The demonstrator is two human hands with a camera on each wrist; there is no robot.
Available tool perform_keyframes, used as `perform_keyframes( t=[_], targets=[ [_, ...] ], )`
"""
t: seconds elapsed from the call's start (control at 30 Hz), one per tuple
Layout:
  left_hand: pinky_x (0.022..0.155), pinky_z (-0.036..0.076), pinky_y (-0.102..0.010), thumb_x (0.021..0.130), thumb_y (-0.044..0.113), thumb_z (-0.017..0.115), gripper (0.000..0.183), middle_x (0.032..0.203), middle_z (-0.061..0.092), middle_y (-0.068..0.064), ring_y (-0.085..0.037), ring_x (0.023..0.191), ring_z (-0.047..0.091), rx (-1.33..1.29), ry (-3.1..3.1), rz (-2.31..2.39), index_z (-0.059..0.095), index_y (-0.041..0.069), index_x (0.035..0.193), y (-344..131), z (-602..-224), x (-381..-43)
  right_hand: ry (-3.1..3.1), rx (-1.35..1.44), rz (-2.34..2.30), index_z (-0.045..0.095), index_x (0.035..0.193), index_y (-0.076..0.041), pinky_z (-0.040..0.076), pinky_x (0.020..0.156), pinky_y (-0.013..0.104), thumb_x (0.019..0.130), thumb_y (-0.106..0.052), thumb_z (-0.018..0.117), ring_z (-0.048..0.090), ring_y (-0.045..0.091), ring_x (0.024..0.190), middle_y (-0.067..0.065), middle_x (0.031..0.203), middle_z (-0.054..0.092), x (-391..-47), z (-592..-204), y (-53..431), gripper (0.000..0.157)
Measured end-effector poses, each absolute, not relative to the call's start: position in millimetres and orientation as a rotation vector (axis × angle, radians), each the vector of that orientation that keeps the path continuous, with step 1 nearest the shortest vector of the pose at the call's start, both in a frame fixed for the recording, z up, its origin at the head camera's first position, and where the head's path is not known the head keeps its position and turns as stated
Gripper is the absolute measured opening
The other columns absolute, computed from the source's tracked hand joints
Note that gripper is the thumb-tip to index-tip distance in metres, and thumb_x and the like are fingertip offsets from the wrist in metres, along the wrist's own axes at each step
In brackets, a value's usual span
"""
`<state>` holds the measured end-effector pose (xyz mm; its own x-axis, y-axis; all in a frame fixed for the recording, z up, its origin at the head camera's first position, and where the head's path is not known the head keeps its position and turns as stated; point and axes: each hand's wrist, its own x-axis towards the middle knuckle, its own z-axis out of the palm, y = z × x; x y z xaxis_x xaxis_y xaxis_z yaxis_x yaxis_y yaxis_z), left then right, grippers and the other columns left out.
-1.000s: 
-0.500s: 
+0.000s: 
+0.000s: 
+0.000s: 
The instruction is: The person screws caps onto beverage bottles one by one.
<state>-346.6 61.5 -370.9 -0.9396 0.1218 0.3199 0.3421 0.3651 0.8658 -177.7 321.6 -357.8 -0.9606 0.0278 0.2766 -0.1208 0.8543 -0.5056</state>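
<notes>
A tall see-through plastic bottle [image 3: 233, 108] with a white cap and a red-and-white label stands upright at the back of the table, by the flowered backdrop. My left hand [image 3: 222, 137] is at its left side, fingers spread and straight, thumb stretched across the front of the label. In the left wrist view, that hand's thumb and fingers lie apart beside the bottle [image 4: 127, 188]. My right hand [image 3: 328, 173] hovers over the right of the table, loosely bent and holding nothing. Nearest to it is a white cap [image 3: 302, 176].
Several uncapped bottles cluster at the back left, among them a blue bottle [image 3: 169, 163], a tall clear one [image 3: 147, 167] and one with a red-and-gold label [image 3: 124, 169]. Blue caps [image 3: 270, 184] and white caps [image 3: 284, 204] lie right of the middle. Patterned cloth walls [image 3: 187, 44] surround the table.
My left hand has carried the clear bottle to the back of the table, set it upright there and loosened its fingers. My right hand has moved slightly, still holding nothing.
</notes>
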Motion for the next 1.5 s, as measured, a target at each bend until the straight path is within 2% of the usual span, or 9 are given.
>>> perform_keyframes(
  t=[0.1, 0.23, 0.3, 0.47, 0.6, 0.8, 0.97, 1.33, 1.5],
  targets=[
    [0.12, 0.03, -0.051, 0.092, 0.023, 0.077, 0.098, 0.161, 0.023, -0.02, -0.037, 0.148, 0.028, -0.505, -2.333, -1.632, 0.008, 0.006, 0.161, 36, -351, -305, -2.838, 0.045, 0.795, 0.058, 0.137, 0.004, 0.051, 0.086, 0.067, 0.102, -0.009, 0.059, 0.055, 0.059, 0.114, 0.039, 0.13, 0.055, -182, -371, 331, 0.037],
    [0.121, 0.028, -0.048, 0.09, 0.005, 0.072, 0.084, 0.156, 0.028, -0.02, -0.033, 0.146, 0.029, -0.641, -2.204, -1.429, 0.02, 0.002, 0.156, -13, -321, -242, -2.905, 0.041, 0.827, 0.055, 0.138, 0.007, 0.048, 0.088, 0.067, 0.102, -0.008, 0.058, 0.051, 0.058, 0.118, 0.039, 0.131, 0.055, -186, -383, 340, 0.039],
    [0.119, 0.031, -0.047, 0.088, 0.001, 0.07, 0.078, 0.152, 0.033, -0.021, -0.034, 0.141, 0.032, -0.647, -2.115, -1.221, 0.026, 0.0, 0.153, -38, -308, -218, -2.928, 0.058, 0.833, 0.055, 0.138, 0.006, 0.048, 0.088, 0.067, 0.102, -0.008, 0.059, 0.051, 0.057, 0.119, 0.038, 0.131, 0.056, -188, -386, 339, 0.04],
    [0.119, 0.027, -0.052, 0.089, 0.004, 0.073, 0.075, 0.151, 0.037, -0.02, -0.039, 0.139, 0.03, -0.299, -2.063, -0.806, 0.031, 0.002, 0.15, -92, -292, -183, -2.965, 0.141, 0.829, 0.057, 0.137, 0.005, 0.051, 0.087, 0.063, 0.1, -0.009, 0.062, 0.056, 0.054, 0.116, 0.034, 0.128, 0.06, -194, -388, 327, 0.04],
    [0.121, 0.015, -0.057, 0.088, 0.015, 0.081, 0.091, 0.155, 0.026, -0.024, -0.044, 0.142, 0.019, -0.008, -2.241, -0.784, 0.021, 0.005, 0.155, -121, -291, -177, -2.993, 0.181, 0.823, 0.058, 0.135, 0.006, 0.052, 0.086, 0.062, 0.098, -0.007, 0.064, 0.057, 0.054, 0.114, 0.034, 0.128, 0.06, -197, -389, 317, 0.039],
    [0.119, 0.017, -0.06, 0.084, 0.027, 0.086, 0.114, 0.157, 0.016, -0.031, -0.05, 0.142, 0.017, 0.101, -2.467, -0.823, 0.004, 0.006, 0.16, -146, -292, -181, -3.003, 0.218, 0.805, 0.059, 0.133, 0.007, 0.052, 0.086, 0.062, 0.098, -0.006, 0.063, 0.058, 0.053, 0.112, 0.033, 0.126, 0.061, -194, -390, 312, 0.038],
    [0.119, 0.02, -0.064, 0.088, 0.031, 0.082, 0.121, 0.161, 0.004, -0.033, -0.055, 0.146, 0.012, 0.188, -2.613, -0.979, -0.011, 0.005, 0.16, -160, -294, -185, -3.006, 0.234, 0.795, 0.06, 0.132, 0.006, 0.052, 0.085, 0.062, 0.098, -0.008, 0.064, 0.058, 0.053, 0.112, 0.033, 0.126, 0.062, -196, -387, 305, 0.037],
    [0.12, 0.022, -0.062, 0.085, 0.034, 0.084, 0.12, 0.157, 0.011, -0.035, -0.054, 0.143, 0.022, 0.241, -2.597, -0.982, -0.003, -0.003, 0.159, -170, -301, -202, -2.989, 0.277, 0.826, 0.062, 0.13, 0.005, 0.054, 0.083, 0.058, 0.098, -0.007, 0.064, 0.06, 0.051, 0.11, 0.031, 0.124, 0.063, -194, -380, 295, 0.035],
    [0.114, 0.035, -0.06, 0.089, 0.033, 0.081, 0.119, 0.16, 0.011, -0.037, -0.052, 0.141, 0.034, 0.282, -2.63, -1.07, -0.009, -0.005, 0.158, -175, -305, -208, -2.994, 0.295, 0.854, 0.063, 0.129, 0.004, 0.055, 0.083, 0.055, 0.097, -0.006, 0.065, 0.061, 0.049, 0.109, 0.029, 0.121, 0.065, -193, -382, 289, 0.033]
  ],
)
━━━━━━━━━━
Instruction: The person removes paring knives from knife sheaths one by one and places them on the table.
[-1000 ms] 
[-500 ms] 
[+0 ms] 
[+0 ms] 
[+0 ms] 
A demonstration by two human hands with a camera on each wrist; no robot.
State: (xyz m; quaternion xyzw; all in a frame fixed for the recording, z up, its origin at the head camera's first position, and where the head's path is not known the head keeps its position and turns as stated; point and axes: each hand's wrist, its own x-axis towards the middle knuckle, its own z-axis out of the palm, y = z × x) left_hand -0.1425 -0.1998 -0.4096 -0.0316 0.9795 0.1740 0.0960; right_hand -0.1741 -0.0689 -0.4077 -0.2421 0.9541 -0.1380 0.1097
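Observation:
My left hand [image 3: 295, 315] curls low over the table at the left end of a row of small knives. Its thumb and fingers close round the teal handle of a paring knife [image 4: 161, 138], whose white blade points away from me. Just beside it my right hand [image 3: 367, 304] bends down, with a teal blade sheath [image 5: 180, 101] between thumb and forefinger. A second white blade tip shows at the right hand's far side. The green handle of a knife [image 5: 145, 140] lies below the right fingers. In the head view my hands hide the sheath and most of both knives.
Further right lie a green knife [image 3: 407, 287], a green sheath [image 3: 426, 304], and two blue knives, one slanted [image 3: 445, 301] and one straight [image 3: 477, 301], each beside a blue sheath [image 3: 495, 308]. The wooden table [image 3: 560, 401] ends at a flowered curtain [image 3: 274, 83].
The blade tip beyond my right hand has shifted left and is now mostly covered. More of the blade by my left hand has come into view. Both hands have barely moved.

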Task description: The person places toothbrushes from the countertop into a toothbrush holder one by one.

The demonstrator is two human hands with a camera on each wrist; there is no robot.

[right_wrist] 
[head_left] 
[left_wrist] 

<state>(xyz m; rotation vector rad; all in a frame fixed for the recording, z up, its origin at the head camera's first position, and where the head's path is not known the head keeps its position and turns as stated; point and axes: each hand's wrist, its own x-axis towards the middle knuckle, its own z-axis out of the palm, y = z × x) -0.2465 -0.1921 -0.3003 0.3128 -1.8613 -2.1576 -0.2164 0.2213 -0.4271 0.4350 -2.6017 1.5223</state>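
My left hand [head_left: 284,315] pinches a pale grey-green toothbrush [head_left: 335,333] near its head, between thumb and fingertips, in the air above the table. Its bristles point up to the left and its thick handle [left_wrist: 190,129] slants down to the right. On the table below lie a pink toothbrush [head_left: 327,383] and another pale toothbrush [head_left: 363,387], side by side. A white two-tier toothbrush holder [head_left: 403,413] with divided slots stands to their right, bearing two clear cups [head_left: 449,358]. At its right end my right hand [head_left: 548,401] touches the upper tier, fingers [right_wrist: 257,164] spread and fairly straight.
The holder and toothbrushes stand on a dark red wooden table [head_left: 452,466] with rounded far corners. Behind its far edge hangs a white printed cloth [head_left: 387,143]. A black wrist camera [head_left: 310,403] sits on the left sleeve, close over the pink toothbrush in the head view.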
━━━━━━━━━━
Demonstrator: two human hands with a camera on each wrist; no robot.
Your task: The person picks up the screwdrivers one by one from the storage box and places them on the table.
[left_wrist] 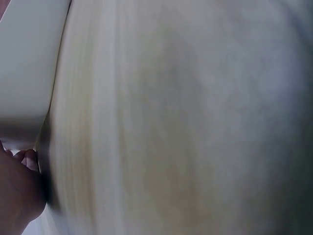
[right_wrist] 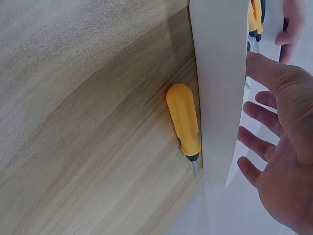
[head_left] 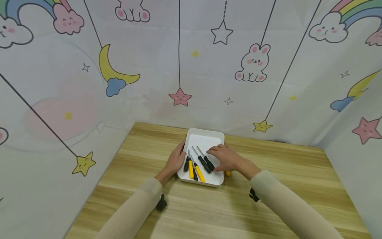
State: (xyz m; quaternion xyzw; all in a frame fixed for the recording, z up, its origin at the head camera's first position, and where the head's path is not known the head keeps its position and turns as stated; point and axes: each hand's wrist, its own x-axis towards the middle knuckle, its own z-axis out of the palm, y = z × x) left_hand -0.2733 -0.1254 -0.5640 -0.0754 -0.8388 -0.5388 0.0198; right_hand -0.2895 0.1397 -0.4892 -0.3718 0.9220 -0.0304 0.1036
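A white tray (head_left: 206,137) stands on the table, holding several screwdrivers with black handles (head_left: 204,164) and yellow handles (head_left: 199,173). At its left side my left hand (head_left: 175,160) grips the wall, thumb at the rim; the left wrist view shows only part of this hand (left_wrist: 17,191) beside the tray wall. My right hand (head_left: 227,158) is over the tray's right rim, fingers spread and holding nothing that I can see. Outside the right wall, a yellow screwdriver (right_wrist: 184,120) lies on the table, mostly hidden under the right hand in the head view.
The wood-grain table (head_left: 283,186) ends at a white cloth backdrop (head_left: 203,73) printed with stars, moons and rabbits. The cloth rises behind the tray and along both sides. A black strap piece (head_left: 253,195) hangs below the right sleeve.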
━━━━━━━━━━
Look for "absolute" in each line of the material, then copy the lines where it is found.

### Solved exercise
Measured end-effector poses, each absolute, not relative to the call's start: position in millimetres and orientation as a rotation vector (axis × angle, radians), each the vector of that orientation that keeps the path continuous, with step 1 nearest the shortest vector of the pose at the call's start, both in a frame fixed for the recording, z up, its origin at the head camera's first position, and where the head's path is not known the head keeps its position and turns as stated
Gripper is the absolute measured opening
The other columns absolute, computed from the source's tracked hand joints

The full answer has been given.